▸ Directions for this task:
Precise copying is required. Return the data below in full.

▸ Provided material:
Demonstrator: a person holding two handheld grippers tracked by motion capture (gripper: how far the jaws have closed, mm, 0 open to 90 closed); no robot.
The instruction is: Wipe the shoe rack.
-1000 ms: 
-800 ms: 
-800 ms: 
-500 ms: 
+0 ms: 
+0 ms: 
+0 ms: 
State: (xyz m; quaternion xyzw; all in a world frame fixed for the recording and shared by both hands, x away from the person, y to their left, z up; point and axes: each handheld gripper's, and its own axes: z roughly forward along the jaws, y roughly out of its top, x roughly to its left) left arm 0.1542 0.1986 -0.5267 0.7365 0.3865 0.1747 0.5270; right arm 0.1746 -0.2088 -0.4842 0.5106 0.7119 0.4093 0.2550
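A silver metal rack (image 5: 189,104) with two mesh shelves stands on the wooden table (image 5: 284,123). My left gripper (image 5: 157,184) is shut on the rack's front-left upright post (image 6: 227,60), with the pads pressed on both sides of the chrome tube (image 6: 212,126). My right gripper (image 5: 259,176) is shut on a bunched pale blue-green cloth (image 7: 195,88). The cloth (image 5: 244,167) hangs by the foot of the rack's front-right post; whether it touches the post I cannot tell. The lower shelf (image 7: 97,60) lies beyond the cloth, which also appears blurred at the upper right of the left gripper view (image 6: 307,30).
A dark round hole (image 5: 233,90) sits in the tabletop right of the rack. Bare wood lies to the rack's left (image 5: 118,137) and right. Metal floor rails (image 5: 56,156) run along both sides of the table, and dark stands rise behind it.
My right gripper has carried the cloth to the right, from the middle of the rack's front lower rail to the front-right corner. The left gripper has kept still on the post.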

▸ Result of this task:
Demonstrator: a person holding two handheld grippers tracked by motion capture (gripper: how far the jaws have closed, mm, 0 open to 90 closed); no robot.
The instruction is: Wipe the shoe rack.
-1000 ms: 
-800 ms: 
-800 ms: 
-500 ms: 
+0 ms: 
+0 ms: 
+0 ms: 
State: (xyz m; quaternion xyzw; all in a world frame fixed for the recording and shared by both hands, x away from the person, y to their left, z up; point and axes: each handheld gripper's, and its own axes: z roughly forward along the jaws, y roughly out of its top, x roughly to its left) left arm 0.1542 0.1986 -0.5267 0.7365 0.3865 0.1747 0.5270; right arm 0.1746 -0.2088 -0.4842 0.5106 0.7119 0.4093 0.2550
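A silver metal rack (image 5: 189,104) with two mesh shelves stands on the wooden table (image 5: 284,123). My left gripper (image 5: 157,184) is shut on the rack's front-left upright post (image 6: 227,60), with the pads pressed on both sides of the chrome tube (image 6: 212,126). My right gripper (image 5: 259,176) is shut on a bunched pale blue-green cloth (image 7: 195,88). The cloth (image 5: 244,167) hangs by the foot of the rack's front-right post; whether it touches the post I cannot tell. The lower shelf (image 7: 97,60) lies beyond the cloth, which also appears blurred at the upper right of the left gripper view (image 6: 307,30).
A dark round hole (image 5: 233,90) sits in the tabletop right of the rack. Bare wood lies to the rack's left (image 5: 118,137) and right. Metal floor rails (image 5: 56,156) run along both sides of the table, and dark stands rise behind it.
My right gripper has carried the cloth to the right, from the middle of the rack's front lower rail to the front-right corner. The left gripper has kept still on the post.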

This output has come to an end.